O economista Thomas Piketty, em entrevista concedida ao programa Roda Viva, na TV Cultura, afirmou: “Alguns países estão pagando juros de suas dívidas públicas mais do que estão investindo em seus sistemas universitários, como a Itália e a Espanha. [...] Esta é a maneira correta de preparar o futuro, em particular para as próximas gerações? Certamente não.” Piketty não falou, mas no caso brasileiro, gastamos menos com toda a educação pública da União, Estados, Distrito Federal e Municípios, da creche ao ensino superior, de materiais aos salários dos professores, do que com o gasto de juros da dívida pública federal.
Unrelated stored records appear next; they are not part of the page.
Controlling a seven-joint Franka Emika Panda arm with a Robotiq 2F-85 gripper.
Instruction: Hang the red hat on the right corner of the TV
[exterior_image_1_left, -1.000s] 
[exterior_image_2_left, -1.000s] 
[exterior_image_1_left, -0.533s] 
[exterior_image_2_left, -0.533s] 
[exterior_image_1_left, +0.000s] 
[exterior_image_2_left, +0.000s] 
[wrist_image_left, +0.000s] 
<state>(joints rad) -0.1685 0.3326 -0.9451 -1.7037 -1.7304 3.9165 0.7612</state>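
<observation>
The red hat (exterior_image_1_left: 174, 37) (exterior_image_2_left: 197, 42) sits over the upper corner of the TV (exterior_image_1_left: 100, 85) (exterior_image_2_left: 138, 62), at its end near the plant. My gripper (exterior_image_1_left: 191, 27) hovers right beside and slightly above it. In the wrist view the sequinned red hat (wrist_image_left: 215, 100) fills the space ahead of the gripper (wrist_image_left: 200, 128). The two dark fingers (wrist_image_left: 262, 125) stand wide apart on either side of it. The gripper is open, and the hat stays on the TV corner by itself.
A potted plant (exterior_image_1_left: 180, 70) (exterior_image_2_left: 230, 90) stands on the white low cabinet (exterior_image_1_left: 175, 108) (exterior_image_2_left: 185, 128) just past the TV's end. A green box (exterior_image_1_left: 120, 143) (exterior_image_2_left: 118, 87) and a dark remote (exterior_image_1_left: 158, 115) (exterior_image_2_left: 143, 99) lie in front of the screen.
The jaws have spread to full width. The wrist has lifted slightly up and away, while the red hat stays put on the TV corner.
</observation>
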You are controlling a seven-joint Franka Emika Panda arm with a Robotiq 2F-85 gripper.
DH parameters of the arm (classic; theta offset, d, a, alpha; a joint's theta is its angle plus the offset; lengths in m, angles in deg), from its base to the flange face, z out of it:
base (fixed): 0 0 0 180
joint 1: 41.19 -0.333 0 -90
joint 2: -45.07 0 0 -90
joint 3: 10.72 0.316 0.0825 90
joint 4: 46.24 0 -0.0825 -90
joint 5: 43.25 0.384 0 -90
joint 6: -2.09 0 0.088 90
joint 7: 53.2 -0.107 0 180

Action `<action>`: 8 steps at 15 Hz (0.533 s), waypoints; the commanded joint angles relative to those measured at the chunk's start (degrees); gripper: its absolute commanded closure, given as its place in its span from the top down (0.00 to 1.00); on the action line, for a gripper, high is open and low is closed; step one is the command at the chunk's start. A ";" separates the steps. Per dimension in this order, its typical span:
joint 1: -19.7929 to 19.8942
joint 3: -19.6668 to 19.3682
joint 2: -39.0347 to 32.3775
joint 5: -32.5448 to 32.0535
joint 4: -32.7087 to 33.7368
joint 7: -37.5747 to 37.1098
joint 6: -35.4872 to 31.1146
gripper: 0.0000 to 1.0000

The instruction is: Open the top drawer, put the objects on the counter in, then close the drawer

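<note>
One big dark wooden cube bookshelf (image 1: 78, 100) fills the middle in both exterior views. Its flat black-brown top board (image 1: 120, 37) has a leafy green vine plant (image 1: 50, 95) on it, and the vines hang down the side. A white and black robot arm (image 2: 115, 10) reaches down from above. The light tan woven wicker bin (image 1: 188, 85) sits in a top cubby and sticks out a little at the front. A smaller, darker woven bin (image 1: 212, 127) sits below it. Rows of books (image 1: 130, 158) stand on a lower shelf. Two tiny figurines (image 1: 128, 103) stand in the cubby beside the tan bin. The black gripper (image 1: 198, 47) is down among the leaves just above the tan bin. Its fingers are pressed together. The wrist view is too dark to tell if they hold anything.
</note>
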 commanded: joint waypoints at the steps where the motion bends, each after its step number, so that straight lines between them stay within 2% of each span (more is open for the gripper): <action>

Mas, ao invés de barrar a sangria da dívida, o governo faz contingenciamento de 30% sobre os recursos da educação.

A farra do setor financeiro sobre recursos públicos é maior do que qualquer outra festa de horror provocada pela corrupção das empreiteiras, mensalões ou desperdícios. Em 2014, foram aproximadamente 200 bilhões de juros contabilizados sobre essa rubrica. Há ainda outro montante, sem transparência à sociedade, que também são juros, mas apropriados como correção monetária. Estimativas apontam outros 150 bilhões. Que dívida é essa, que consome tudo de tantos?

A situação ganha contornos complexos, pois cada vez mais bancos e agentes financeiros detêm, em última instância, participação em conglomerados empresariais, urbanos e rurais. Assim, o setor financeiro pode precificar, não somente as taxas de juros, mas a própria inflação, se decidirem influenciar o aumento de preços dos produtos e serviços das empresas sobre seu controle. Uma coisa é certa, o Brasil não promoverá ao seu povo justiça e soberania sem rever o relacionamento com o sistema financeiro, nacional e internacional.